It works, but I am not impressed. Just as happy with the old filament bulbs. The low beam is weak- it's dispersion in an original Lucas reflector is not a good pattern. The high beam is great, that was an improvement on the filament type. The colour of the beam thrown out also takes a little getting used to- it is more of a blue/white versus a yellowish from a filament type. I am undecided on how the beam works in rainy weather, I have not noted any improvement over filament. Cannot comment on whether I am blinding oncoming traffic, but anyone with these Damn leds are constantly blinding me. My ammeter tells me the current draw is nice and low, roughly 1 amp movement versus 4 amp movement for a filament. Just a couple days after installing the bulb, my battery was completely flat (NOT DUE TO BULB), and I had a nightime run home of 17 miles. I am running a stock charging and points ignition systems, the bike started roughly and the bulb did flicker using only alternator output. With battery recharged from riding, no flicker evident.
Above usage was 17 miles per night, four to five nights a week, for maybe a month and a half as of this writing.

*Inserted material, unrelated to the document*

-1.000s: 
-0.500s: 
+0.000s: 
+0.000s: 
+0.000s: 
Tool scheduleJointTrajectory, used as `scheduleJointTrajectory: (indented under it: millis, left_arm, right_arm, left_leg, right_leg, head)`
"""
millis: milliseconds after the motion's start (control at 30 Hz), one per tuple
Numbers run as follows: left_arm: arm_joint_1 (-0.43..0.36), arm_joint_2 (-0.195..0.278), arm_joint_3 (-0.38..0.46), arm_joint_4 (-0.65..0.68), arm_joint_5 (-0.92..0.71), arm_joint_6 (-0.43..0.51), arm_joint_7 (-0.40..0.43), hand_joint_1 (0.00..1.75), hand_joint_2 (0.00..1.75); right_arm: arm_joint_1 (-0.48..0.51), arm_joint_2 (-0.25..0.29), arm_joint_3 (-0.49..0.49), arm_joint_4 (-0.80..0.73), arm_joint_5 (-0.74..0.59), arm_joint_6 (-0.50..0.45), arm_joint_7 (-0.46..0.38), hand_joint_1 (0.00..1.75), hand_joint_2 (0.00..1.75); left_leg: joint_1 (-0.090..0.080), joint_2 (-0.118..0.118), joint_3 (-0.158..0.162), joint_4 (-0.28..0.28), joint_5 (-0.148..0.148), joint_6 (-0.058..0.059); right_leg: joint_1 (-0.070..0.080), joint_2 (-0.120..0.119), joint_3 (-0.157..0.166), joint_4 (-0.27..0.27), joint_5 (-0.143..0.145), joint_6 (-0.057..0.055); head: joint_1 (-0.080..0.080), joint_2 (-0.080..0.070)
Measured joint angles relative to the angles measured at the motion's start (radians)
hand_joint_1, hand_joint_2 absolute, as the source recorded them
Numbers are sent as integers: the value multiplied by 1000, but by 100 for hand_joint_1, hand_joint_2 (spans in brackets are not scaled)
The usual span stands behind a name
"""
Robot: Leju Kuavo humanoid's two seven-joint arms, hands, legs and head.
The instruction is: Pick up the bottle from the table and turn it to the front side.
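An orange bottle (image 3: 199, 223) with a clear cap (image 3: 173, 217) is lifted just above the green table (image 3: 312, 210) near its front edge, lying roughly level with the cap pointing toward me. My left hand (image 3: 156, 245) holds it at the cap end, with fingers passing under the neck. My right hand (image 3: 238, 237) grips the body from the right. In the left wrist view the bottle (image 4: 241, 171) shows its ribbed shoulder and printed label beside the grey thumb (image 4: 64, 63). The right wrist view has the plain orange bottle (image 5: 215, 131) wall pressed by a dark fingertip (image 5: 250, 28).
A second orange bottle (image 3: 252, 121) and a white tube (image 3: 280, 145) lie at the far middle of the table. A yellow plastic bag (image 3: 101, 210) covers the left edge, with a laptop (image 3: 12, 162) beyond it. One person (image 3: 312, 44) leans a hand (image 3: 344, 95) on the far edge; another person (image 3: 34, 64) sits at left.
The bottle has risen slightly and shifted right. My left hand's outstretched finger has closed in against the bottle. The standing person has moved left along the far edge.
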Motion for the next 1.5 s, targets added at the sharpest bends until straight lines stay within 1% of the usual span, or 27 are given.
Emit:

Notes on bulb construction- this particular bulb has leds on top and bottom. Low beam uses roughly 50% of leds, high beam uses 100% A poor design feature is that the sides of bulb do not have leds, this seems to make the low beam relatively ineffective.

Personal note on Led headlights- they should be illegal. Too much light for oncoming traffic in unlit rural areas, I have to pull over and come to a near stop every night because they are too dazzling, whereas I don't have to with older filament beam equipped vehicles using proper low beam for oncoming traffic.


So in a quick summary, the bulb sold by Lowbrow is what I have based my writing on. I'll keep running it, but not impressed by any means.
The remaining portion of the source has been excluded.